— Дело другое. Я мемуарист, — какая глупость, забыть разузнать об отношении к дьяволу, — э-э, собственный.
Женом кивнул, с серьезным видом еще раз помешал свое варево. Поварешку ему заменяла берцовая кость, не иначе.
— Что ж, здраво поручать свою историю самому осведомленному — себе.

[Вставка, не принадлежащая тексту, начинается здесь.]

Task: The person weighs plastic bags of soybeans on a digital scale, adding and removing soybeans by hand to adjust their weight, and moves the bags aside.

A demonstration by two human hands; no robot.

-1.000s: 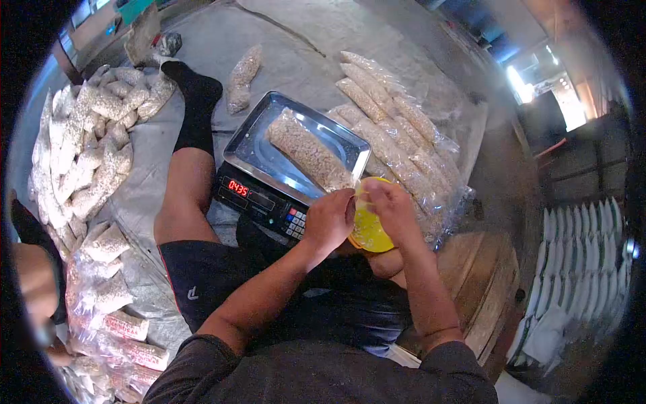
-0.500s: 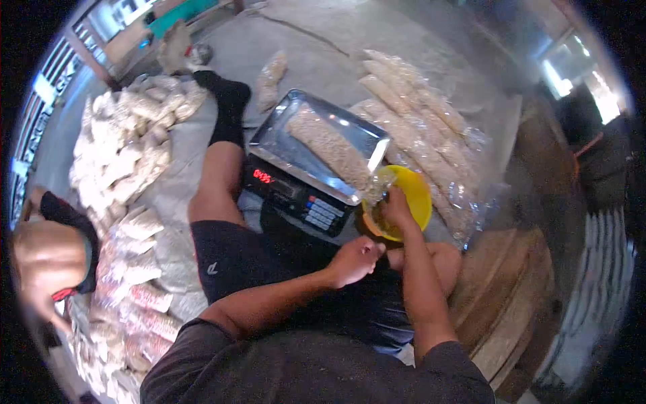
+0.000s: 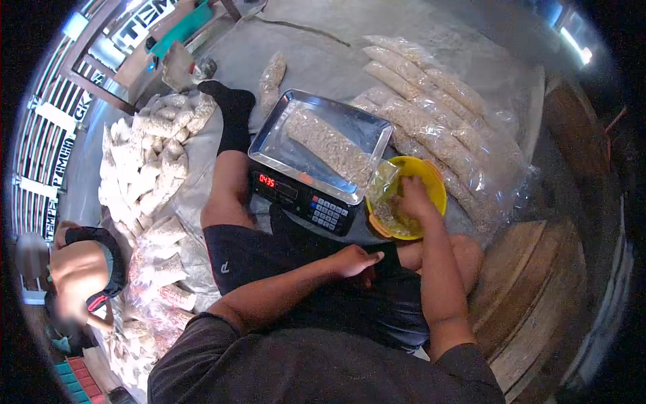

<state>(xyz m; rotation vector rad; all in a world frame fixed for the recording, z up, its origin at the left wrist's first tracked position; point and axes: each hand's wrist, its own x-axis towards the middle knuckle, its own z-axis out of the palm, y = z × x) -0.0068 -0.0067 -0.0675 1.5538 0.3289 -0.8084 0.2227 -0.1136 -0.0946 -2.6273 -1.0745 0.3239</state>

— А ты тот самый черный маг?
«Тот самый» просиял, но тут же напустил на себя таинственность. Его энтузиазм слишком часто срывал самые убедительные демонстрации талантов. Даже Люц в конечном итоге спустил на него гончих, а Женому всего надо было соответствовать своему черному могуществу… И не пытаться на встрече двух сил вытащить голубя из шляпы.
— Вероятно, тебе нужны доказательства. — Вслепую Женом уже шарился по полкам.
— Нет-нет, уже натерпелся!
— Так внемли и трепещи. Для начала я угадаю, какое двухзначное число загадал твой читатель.
— Я не совсем уверен, что мы сможем узнать ответ…
— Девятнадцать! Вот увидишь, моя магия ошибается только в пятнадцати процентах. Из двадцати. — Он выставил бумагу перед его носом. — Это твоя карта.
— Я… еще ничего не тянул из колоды, — возразил Август.
— Скромный подарок. Как свидетелю возвращения великого и столь же скромного всевидца.
Август отошел, чтобы разглядеть прямоугольник в протянутой руке. Еще одна карта уно. Две противоположные стрелки значили куда больше, чем мнимый дар Женома. Он был жалким фокусником, который будучи осмеянным публикой примет брань за овации. Это объясняло гордость за исчезнувшую со второго раза монету, артистичную суетливость и почему его лачуга походила на склад.
— Сейчас явится ангел, будь добр, минимум предсказаний и черной магии, у него на это аллергия. Красиво заверни про планы владыки, и я лично прослежу, чтобы тебя наградили.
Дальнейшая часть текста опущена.